(no subject)

Jul 01, 2011 20:22

image You can watch this video on www.livejournal.com


«Ген, ответственный за хорею Хантингтона, уже выделен, так что каждый из нас может точно уз­нать не только о том, заболеет ли он, но и том, ко­гда он заболеет этим расстройством. Возникнове­ние болезни зависит от генетического сбоя - своего рода заикания, многократного повтора «слова» CAG внутри гена: возраст, в котором разовьется сла­боумие, строго зависит от количества CAG-повторов в определенном месте гена (если сорок повто­ров - первые симптомы проявятся в сорок девять лет, если этих повторов сорок один - то в пятьдесят четыре года... если их будет пятьдесят, то в двадцать семь лет). Хорошие условия жизни, занятия физ­культурой, лучшие лекарства, здоровое питание, любовь и поддержка семьи ничем не могут помочь - чистый фатализм, независимый от влияния окружа­ющей среды. Лечения не существует, мы ничего не можем с этим поделать. Так что же нам следует делать, когда мы знаем, что, пройдя тестирование и получив положительный ответ на тест, мы можем точно узнать, когда мы потеряем рассудок и умрем? Возможно ли себе представить более открытое столкновение с бессмысленной случайностью, оп­ределяющей нашу жизнь?
Таким образом, хорея Хантингтона ставит нас перед тревожной альтернативой: если в моей семье встречалось это заболевание, следует ли мне прохо­дить тест, который со всей неизбежностью опреде­лит, заболею ли я (и когда), или нет? Какое решение мне принять? Если я не в состоянии перенести из­вестие о времени моей смерти, идеальным (скорее фантастическим, нежели реалистичным) решени­ем может оказаться следующее: я поручаю другому лицу или институту, которым я полностью доверяю, протестировать меня, но НЕ СООБЩАТЬ МНЕ РЕ­ЗУЛЬТАТ для того только, чтобы неожиданно и без­ болезненно убить меня во сне как раз накануне при­ступа моей неминуемой болезни... Однако пробле­ма такого решения состоит в том, что я знаю, что Другой знает (правду о моей болезни), и это портит все и отдает меня во власть ужасающих, гнетущих подозрений.
Лакан привлек внимание к этому парадоксаль­ному статусу знания о знании Другого. Вспомните вы­шеупомянутый финальный переворот в Веке невин­ности- Эдит Уортон, в котором муж, долгие годы скрывавший свою страстную любовь к графине Оленской, узнает, что его молодая жена все это вре­мя знала о его тайной страсти. Вероятно, таким образом можно было бы спасти неудачный фильм «Мосты округа Мэдисон», если бы в конце фильма умирающей Франческе стало известно, что ее муж, кажущийся простофилей, все это время знал о ее коротком страстном романе с фотографом из National Geographic, знал, сколь много этот роман зна­чил для нее, но молчал, чтобы не навредить ей.

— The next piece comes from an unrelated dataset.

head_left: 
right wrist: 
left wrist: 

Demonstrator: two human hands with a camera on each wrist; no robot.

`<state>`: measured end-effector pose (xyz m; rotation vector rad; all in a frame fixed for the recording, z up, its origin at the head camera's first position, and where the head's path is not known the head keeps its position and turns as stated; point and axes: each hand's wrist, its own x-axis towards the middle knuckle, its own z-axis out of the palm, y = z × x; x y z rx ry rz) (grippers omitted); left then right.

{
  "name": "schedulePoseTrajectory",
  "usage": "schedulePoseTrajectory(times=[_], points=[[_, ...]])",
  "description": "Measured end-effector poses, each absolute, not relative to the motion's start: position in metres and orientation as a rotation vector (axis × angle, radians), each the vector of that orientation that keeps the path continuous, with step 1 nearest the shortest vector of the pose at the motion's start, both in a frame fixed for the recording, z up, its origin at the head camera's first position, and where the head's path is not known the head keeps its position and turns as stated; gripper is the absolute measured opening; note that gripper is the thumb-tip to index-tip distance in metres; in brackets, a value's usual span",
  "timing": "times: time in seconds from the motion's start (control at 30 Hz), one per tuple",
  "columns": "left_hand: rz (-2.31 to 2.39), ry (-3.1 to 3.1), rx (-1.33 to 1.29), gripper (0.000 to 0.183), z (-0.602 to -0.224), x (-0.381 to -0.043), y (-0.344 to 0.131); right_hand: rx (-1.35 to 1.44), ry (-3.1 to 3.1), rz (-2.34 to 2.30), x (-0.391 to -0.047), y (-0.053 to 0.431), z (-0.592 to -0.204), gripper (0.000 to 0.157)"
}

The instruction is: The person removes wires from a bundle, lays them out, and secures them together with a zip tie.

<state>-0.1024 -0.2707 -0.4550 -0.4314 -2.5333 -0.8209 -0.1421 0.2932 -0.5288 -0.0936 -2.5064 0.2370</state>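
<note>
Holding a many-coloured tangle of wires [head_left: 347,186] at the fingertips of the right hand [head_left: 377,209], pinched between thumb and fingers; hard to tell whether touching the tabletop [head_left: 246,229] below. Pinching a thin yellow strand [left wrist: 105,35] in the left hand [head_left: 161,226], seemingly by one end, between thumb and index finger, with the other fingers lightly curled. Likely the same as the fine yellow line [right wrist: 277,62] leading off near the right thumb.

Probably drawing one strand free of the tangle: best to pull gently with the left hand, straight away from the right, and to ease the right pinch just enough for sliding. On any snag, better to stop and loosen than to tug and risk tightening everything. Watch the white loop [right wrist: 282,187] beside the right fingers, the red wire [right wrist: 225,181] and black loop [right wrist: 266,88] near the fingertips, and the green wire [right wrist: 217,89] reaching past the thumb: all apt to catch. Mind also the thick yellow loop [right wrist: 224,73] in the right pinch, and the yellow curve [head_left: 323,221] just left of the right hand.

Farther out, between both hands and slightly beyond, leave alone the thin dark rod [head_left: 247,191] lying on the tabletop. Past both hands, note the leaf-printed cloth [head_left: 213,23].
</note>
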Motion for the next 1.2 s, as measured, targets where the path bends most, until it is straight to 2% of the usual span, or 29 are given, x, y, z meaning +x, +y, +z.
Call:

В этом и заключается загадка знания: как так полу­чается, что вся психическая экономия ситуации ме­няется коренным образом не тогда, когда герой не­посредственно узнает что-то (некий давно храни­мый секрет), но когда он узнает, что другой (кого он считал не знающим) также все это время об этом знал, но лишь притворялся не знающим ради соблюде­ния внешних приличий - разве может быть что-то более унизительное, чем ситуация, в которой муж внезапно узнает, что жена всегда знала о его тайном увлечении, но молчала из вежливости или, что еще хуже, из любви к нему?

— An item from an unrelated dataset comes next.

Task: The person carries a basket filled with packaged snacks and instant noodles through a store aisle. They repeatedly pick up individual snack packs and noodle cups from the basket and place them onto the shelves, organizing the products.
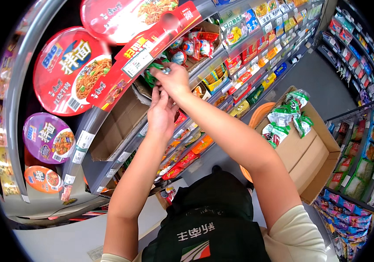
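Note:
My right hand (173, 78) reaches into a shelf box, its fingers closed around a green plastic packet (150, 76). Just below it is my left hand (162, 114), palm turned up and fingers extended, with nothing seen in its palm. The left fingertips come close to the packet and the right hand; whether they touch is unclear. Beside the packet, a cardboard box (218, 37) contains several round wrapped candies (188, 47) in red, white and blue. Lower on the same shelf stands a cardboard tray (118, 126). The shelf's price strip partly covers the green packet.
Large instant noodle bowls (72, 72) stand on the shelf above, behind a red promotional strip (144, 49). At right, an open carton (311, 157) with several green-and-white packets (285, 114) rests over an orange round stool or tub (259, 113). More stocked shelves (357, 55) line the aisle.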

Но является ли идеальным прямо противопо­ложное решение: если я подозреваю, что мой ребе­нок может заболеть, я тестирую его так, чтобы он об этом ничего не знал, а затем безболезненно убиваю его накануне того, как грянет беда? Образ СЧА­СТЬЯ, стоящий за таким решением, - это образ безымянного государственного института, который
делает для нас все без нашего ведома - но снова воз­никает вопрос: знаем ли мы об этом (о том, что зна­ет другой), или нет? Путь к совершенному тотали­тарному обществу открыт... Есть только один способ решения этой головоломки: что если сам посыл -
представление о главном этическом долге, повеле­вающем защищать Другого от боли и держать его в блаженном неведении, - неверен? Поэтому когда Хабермас выступает за ограничения биогенетиче­ских манипуляций, ссылаясь на то, что они угрожа­ют человеческой автономии, свободе и достоинст­ву", он по-философски «жульничает», скрывает ис­тинную причину того, почему его аргументы кажут­ся убедительными: на самом деле он говорит не об автономии и свободе, но о счастье - именно ради счастья он, великий представитель традиции Прос­вещения, принимает сторону консерваторов, защищающих блаженное неведение. В этом смысле хри­стианское учение «не только обнаружило закон, но и предусмотрело исключения»: только исключение позволяет нам постичь чудо универсального закона».